__GOAL OF THE EXERCISE__
No pictures belong in the copy. Set down exactly the lines from the one that contains "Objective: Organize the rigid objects" through the end of the data.
-- Opening Marker --
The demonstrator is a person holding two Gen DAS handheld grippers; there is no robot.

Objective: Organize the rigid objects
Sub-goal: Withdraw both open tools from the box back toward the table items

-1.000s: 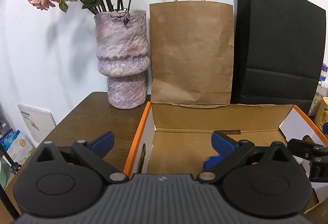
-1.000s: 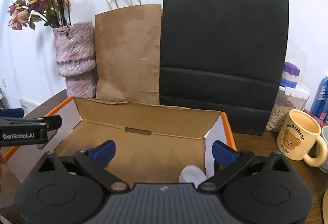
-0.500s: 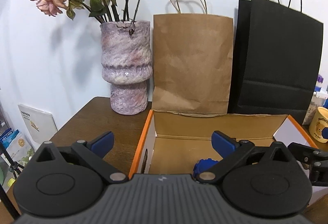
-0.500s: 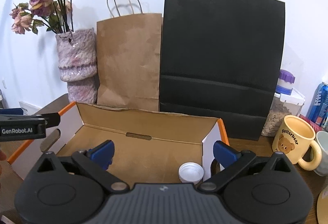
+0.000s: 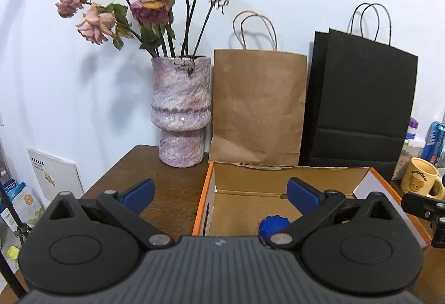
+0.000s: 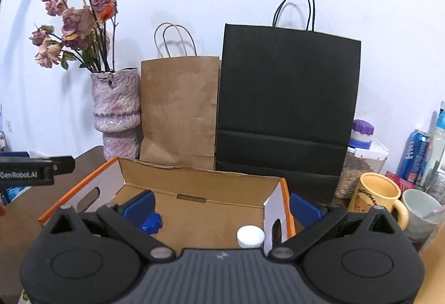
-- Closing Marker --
__FINAL ANSWER__
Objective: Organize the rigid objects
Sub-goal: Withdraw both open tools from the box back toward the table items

-1.000s: 
-1.000s: 
-0.500s: 
-0.500s: 
+0.000s: 
+0.000s: 

Nothing further remains for this exercise.